§ **WHAT IS REQUIRED**
Copy the listing out in full. Keep every word as it is.

§ **DATA PROVIDED**
::::::::

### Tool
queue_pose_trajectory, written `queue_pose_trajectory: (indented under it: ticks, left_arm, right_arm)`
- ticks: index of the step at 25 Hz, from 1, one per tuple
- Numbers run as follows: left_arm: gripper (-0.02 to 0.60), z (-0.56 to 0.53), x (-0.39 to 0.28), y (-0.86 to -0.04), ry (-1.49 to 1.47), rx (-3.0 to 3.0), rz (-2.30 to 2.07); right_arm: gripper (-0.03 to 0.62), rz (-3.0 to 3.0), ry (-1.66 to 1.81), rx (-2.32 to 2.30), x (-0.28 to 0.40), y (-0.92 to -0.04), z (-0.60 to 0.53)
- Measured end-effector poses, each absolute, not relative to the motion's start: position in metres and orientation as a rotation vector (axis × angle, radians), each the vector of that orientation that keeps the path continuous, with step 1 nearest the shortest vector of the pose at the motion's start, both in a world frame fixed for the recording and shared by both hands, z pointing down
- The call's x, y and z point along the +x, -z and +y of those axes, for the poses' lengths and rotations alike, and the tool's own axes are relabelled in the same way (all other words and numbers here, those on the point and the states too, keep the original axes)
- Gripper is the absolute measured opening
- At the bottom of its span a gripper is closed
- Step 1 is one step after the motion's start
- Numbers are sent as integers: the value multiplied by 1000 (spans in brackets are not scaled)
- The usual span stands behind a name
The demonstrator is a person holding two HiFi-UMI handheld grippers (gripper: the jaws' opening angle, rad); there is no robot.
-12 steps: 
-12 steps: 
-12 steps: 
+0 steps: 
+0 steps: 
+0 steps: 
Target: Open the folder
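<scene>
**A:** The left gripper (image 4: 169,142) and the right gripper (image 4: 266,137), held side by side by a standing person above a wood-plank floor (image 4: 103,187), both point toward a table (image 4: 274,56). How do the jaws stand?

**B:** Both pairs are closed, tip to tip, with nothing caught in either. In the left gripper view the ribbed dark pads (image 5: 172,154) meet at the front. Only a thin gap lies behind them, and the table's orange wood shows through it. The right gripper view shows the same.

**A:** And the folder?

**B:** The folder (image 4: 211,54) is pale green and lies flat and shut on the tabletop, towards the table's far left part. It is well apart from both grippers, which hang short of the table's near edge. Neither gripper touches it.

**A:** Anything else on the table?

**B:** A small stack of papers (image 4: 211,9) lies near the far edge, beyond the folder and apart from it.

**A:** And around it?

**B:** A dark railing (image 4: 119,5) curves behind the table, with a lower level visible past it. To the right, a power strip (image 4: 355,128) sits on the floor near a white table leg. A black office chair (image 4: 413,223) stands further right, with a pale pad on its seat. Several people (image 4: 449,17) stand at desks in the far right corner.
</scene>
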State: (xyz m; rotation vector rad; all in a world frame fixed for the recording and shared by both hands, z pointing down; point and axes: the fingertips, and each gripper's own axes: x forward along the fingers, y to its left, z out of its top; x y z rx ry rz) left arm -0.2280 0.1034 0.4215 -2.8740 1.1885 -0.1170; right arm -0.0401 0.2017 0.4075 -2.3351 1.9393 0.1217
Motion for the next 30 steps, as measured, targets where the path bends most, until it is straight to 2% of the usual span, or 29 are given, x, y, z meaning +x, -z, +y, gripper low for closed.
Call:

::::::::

§ **SOLUTION BELOW**
### Tool
queue_pose_trajectory, written `queue_pose_trajectory: (indented under it: ticks, left_arm, right_arm)`
- ticks: index of the step at 25 Hz, from 1, one per tuple
- Numbers run as follows: left_arm: gripper (-0.02 to 0.60), z (-0.56 to 0.53), x (-0.39 to 0.28), y (-0.86 to -0.04), ry (-1.49 to 1.47), rx (-3.0 to 3.0), rz (-2.30 to 2.07); right_arm: gripper (-0.03 to 0.62), rz (-3.0 to 3.0), ry (-1.66 to 1.81), rx (-2.32 to 2.30), x (-0.28 to 0.40), y (-0.92 to -0.04), z (-0.60 to 0.53)
- Measured end-effector poses, each absolute, not relative to the motion's start: position in metres and orientation as a rotation vector (axis × angle, radians), each the vector of that orientation that keeps the path continuous, with step 1 nearest the shortest vector of the pose at the motion's start, both in a world frame fixed for the recording and shared by both hands, z pointing down
- The call's x, y and z point along the +x, -z and +y of those axes, for the poses' lengths and rotations alike, and the tool's own axes are relabelled in the same way (all other words and numbers here, those on the point and the states too, keep the original axes)
- Gripper is the absolute measured opening
- At the bottom of its span a gripper is closed
- Step 1 is one step after the motion's start
- Numbers are sent as integers: the value multiplied by 1000 (spans in brackets are not scaled)
- The usual span stands behind a name
The demonstrator is a person holding two HiFi-UMI handheld grippers (gripper: the jaws' opening angle, rad); there is no robot.
-12 steps: 
-12 steps: 
-12 steps: 
+0 steps: 
+0 steps: 
+0 steps: 
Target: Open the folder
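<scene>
**A:** The left gripper (image 4: 169,142) and the right gripper (image 4: 266,137), held side by side by a standing person above a wood-plank floor (image 4: 103,187), both point toward a table (image 4: 274,56). How do the jaws stand?

**B:** Both pairs are closed, tip to tip, with nothing caught in either. In the left gripper view the ribbed dark pads (image 5: 172,154) meet at the front. Only a thin gap lies behind them, and the table's orange wood shows through it. The right gripper view shows the same.

**A:** And the folder?

**B:** The folder (image 4: 211,54) is pale green and lies flat and shut on the tabletop, towards the table's far left part. It is well apart from both grippers, which hang short of the table's near edge. Neither gripper touches it.

**A:** Anything else on the table?

**B:** A small stack of papers (image 4: 211,9) lies near the far edge, beyond the folder and apart from it.

**A:** And around it?

**B:** A dark railing (image 4: 119,5) curves behind the table, with a lower level visible past it. To the right, a power strip (image 4: 355,128) sits on the floor near a white table leg. A black office chair (image 4: 413,223) stands further right, with a pale pad on its seat. Several people (image 4: 449,17) stand at desks in the far right corner.
</scene>
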State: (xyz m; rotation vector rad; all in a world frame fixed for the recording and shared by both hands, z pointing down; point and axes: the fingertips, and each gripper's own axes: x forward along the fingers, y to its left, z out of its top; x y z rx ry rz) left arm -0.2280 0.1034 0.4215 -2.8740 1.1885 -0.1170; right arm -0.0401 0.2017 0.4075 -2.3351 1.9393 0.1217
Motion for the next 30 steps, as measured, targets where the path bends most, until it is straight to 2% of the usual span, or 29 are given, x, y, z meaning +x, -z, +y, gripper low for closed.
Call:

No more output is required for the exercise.